Problem to work on:
Return the data exactly, with all pictures removed.

Dataset section:

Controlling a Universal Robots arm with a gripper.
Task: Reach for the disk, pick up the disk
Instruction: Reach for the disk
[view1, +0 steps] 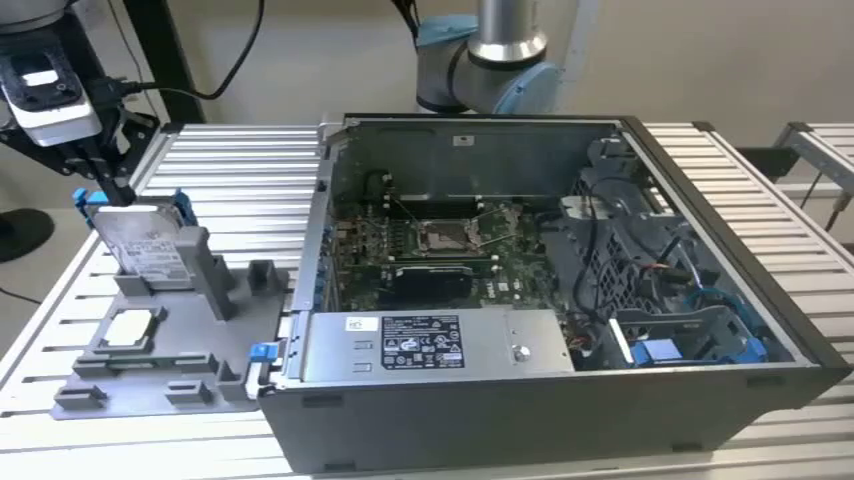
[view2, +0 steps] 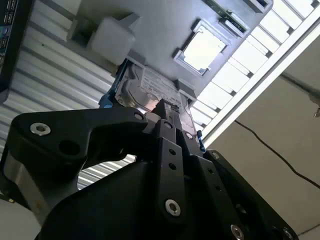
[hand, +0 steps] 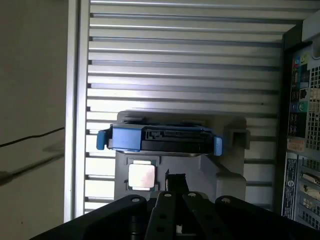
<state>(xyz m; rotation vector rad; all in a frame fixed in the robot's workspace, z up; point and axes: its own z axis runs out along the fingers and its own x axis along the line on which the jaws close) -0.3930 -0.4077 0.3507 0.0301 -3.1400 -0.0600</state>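
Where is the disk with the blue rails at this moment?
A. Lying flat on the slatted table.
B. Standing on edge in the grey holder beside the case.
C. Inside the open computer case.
B: in the exterior view the disk stands on edge in the grey holder beside the open computer case, the pincer close over its top.

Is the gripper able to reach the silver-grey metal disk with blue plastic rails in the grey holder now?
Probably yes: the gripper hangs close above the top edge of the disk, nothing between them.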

Solution for this problem:
Controlling a Universal Robots arm with a gripper.
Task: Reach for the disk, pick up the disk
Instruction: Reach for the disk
[view1, +0 steps] 
[view2, +0 steps] 
[hand, +0 steps] 
<state>(xyz m; rotation vector rad; all in a frame fixed in the robot's workspace, z up; point and axes: its own z axis runs out along the fingers and its own x axis along the line on which the jaws close) -0.3930 -0.4077 0.3507 0.0301 -3.1400 -0.0600</state>
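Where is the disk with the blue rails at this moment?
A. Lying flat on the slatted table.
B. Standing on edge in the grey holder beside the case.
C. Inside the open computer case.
B: in the exterior view the disk stands on edge in the grey holder beside the open computer case, the pincer close over its top.

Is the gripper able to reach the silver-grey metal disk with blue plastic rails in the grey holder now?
Probably yes: the gripper hangs close above the top edge of the disk, nothing between them.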

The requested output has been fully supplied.